The day continued to unfold with the discovery of each new species. That morning, we came across kingfishers, bulbuls, bee-eaters, hornbills, mynas, orioles, drongos, coucals, barbets, treepies, babblers, shamas, trogons, leaf birds, parrots, and many more. Our bird watching adventure continued into the afternoon as we hiked to a distant natural lake surrounded by tropical forest. Hoachim froze in his tracks at one point when a Germain’s peacock pheasant strutted across our path. He had only seen this bird one other time.

Circling the lake was a large flock of painted storks and an osprey dived frequently for fish. We scanned the banks for the bird I most wanted to see in the wild – the green peafowl (peacock). This spectacular bird is common in the park but we arrived late in the day and it was very hot. We drank tea with the rangers waiting for the peafowl to emerge from the jungle but it was not meant to be.

For the next several weeks as we traveled throughout Vietnam visiting different universities, ecology institutes, and national parks we had several more occasions to bird watch. Before leaving we had seen over 100 new species. Although we thought that number was impressive, while walking a trail in Bach Ma National Park we spoke with a Tennessean couple that had seen over 6600 species and Vietnam was one of their all time favorite places to bird watch.

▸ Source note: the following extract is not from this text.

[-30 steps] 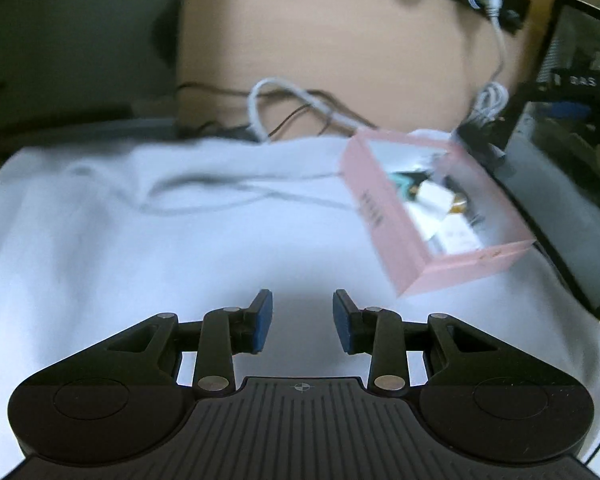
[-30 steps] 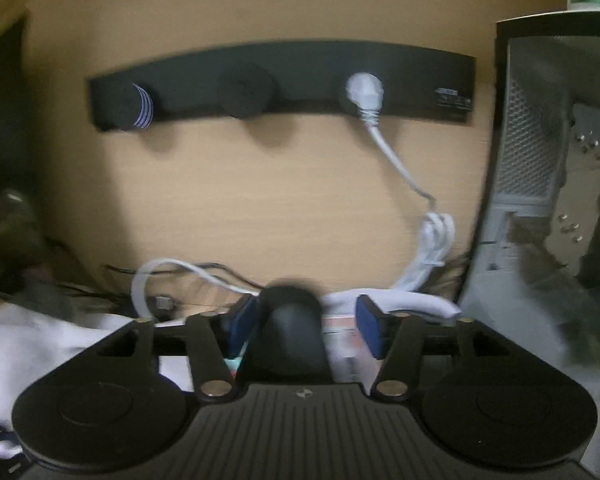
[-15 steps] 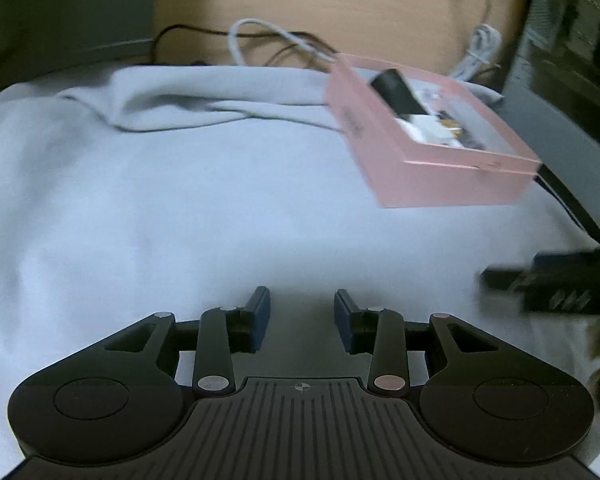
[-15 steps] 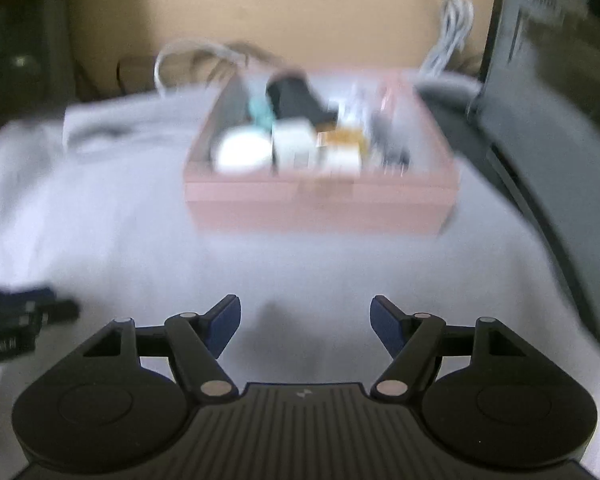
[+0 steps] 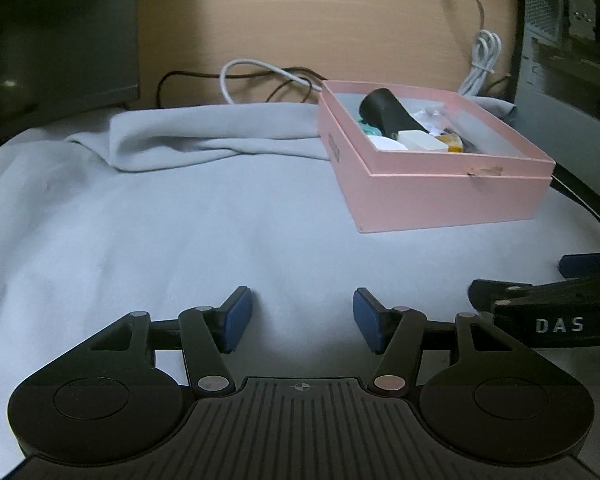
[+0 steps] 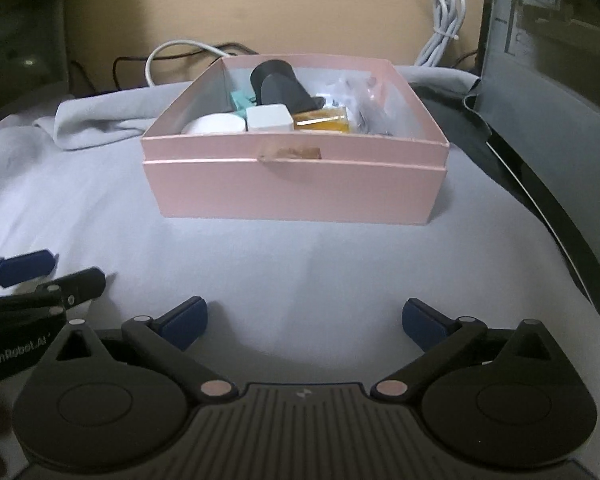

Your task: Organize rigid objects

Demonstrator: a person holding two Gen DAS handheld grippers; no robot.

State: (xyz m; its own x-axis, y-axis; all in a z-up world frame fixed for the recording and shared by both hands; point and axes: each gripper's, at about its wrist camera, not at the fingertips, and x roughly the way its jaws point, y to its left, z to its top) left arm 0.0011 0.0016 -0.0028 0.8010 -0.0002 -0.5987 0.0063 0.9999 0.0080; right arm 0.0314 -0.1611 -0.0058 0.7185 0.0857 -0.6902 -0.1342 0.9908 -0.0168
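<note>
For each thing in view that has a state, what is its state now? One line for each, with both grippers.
pink box: open, no lid on it, holding several small items
black cylinder: inside the box, lying tilted on the other items
white cube: inside the box
left gripper: open, empty
right gripper: open wide, empty
white cable: bundled

Both grippers are built of matte black plastic; the left gripper (image 5: 301, 317) and right gripper (image 6: 304, 319) are fitted with blue fingertip pads (image 5: 236, 318), silver pivot screws and ribbed bases; white lettering is printed on their sides.
</note>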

Since the beginning of IDEA WILD in 1991 we have challenged ourselves and our generous donors to expand the IDEA WILD model into two new countries every year. Recently that expansion has taken us into Southeast Asia including the Philippines, Cambodia and Indonesia. Expansion consists of identifying a new country with very high biodiversity and less than 25% of the habitat left, making contacts within that country, and then actually visiting the country and conducting IDEA WILD presentations at universities and non-profits with conservation interests.

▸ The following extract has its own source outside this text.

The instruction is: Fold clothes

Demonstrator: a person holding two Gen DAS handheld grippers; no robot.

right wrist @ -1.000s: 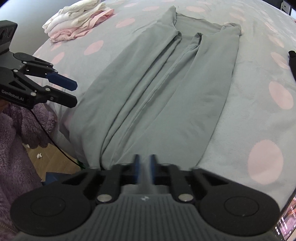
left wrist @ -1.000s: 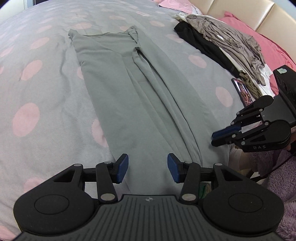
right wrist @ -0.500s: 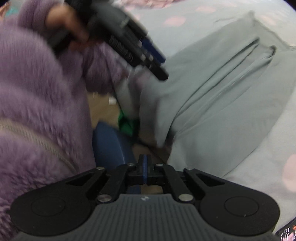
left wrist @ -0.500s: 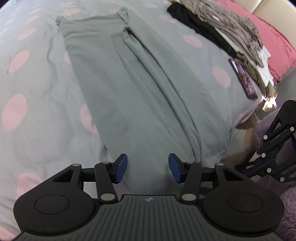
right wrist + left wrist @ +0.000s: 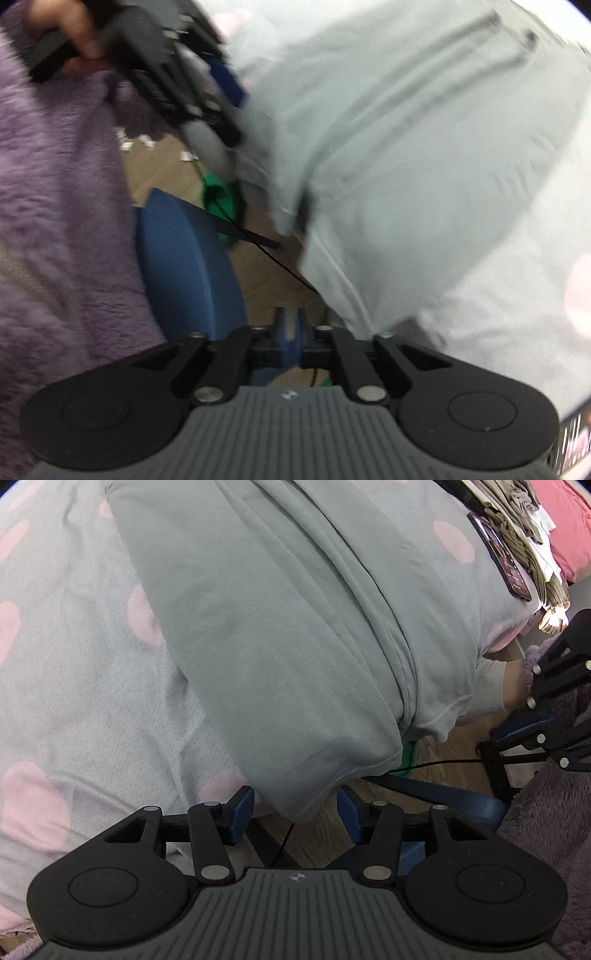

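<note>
Left wrist view: vs a sec ago, left gripper [image 5: 295, 812] has dropped to the bed edge; jaws abt half open, garment [image 5: 280, 627] hem corner hanging just ahead between them, not pinched. Right gripper [image 5: 290, 332], blurred, jaws have just been opening, nothing between. Prob. hem grab next. Garment: grey-green, long, side-folded, draped over the edge.

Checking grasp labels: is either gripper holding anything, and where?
Nothing held. Left gripper open around the garment hem corner; right gripper, jaws just opening, empty.
</note>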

One of our target countries in 2007 was Vietnam but we were lacking a good initial contact. That was about the time one of the best proposals I had ever seen arrived in our mail box from Vu Tien Thinh. He is a Ph.D. candidate working on his degree in conservation biology at Colorado State University in Fort Collins, Colorado. This was a very fortunate coincidence, as the IDEA WILD home office is also located in Fort Collins. I immediately contacted Thinh.

Thinh and his major professor Dr. Paul Doherty joined me for lunch. Thinh was very professor-like with little round glasses, an extremely intelligent mind, and a quirky sense of humor. He knew everything I needed to know about which universities and non-profits we needed to visit in Vietnam, how to contact them, and all the logistics of traveling from one place to the next. By the time our lunch was finished we had pretty much mapped out the entire one month trip to Vietnam. He would actually be able to join us for the last 10 days. He, like his father, who holds a very high position in the Vietnamese Forestry Department, is very interested in conservation of native forests throughout his country.

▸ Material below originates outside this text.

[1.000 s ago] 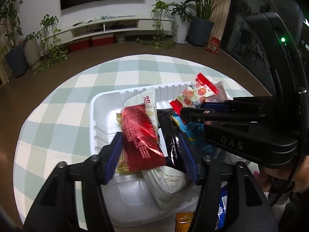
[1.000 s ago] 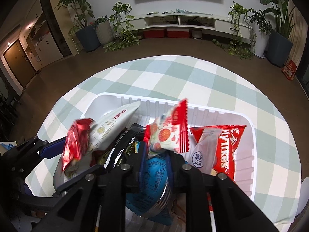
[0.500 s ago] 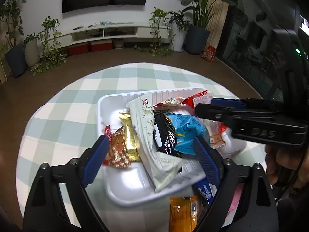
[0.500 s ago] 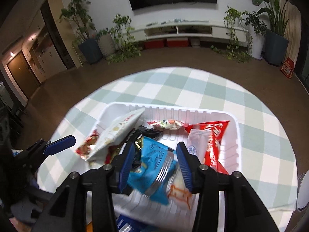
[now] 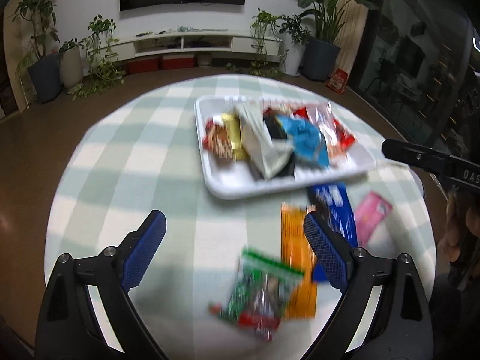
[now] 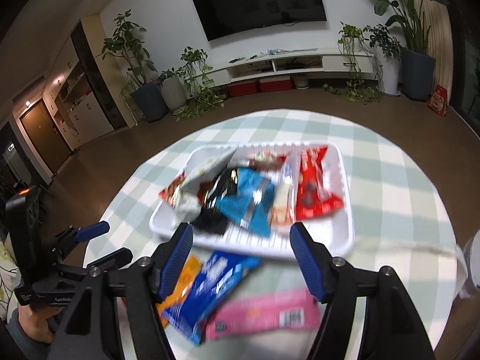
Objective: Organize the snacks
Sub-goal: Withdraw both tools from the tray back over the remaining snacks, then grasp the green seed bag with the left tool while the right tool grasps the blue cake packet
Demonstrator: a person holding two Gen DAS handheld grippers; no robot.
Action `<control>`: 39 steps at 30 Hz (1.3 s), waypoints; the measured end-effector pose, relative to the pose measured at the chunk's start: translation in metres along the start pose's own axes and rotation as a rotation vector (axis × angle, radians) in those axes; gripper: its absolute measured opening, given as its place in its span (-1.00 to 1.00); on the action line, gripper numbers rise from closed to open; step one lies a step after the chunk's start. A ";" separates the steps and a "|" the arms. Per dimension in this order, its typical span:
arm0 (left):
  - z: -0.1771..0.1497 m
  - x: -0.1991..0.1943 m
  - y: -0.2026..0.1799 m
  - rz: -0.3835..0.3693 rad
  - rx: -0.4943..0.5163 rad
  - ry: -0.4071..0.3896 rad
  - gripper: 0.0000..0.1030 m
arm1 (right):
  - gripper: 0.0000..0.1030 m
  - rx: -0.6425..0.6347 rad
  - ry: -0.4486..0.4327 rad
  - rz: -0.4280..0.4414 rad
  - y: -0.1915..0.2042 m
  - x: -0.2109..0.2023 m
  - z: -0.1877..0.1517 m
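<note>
Both pairs of blue-padded fingers, left gripper and right gripper, gape wide and hold nothing, probably freed for the next pick. The white plastic tray at twelve o'clock holds piled packets; orange, blue, pink and green packets lie loose on the checked surface toward six. Blur defeats all print except "DAS" on the gripper body.

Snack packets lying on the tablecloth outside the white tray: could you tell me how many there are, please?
4, all near the tray's front edge: orange packet, blue packet, pink packet, green packet. Others may be hidden.
</note>
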State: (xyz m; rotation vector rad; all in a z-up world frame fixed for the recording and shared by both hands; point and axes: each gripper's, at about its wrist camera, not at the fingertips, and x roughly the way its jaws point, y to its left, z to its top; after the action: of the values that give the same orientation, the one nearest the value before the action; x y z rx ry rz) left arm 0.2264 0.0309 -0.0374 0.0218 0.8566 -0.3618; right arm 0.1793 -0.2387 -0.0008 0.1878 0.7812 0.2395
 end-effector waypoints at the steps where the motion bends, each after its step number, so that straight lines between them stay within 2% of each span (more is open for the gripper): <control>1: -0.007 -0.002 -0.001 0.005 0.005 0.008 0.82 | 0.43 0.005 -0.002 0.001 0.000 -0.004 -0.009; 4: -0.027 -0.006 -0.007 0.002 0.044 0.041 0.82 | 0.46 0.009 0.012 -0.010 0.000 -0.011 -0.030; 9: -0.039 -0.007 -0.025 0.002 0.167 0.086 0.82 | 0.45 0.042 0.046 -0.009 -0.005 -0.014 -0.055; 16: -0.042 0.008 -0.038 0.011 0.393 0.143 0.82 | 0.43 0.032 0.059 0.000 -0.002 -0.011 -0.060; 20: -0.044 0.016 -0.028 -0.035 0.353 0.158 0.81 | 0.38 0.025 0.088 0.003 0.003 -0.005 -0.061; 25: -0.046 0.022 -0.020 -0.047 0.334 0.170 0.79 | 0.30 -0.003 0.115 0.018 0.020 0.007 -0.055; 28: -0.045 0.021 -0.018 -0.052 0.329 0.161 0.79 | 0.25 -0.021 0.165 0.011 0.035 0.025 -0.050; 31: -0.047 0.025 -0.018 -0.052 0.339 0.176 0.64 | 0.19 -0.023 0.210 -0.001 0.046 0.043 -0.048; 35: -0.047 0.027 -0.015 -0.070 0.321 0.185 0.60 | 0.18 -0.015 0.270 -0.052 0.051 0.064 -0.045; 39: -0.045 0.031 -0.008 -0.099 0.286 0.194 0.31 | 0.16 -0.017 0.299 -0.084 0.052 0.077 -0.046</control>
State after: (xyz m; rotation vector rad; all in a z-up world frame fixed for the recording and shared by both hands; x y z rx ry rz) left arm 0.2091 0.0220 -0.0891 0.2847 0.9939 -0.5797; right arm 0.1917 -0.1640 -0.0713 0.1030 1.0814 0.1966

Thinh’s research proposal is entitled “Improving Avian Conservation in Northern Vietnam.” Overall, the forest cover in Vietnam is beginning to increase. The government launched several large forest plantation projects and has planted millions of mangroves. However, much of that forest cover increase has been with non-native tree species. Much of the bird diversity in Vietnam is dependent upon native forests – both primary forest that has never been cut and secondary growth that has been cut and is re-growing naturally.

Thinh wants to illustrate that second growth forest holds much higher bird diversity than plantations of introduced eucalyptus, acacia and pine monocultures. Using a recorder and microphone provided by IDEA WILD, Thinh will compare species richness and abundances between natural forest and non-native tree plantations. He will describe how mixed species bird flocks are affected by disturbance and how roads affect bird movements in national parks.

Diseases such as avian influenza, West Nile virus, and Newcastle disease will also be compared between birds found in the natural forests and those found in human dominated landscapes. Overall he hopes his research will affect reforestation efforts and convince officials that second growth is a viable alternative to non-native forest plantations – good for birds and good for the country.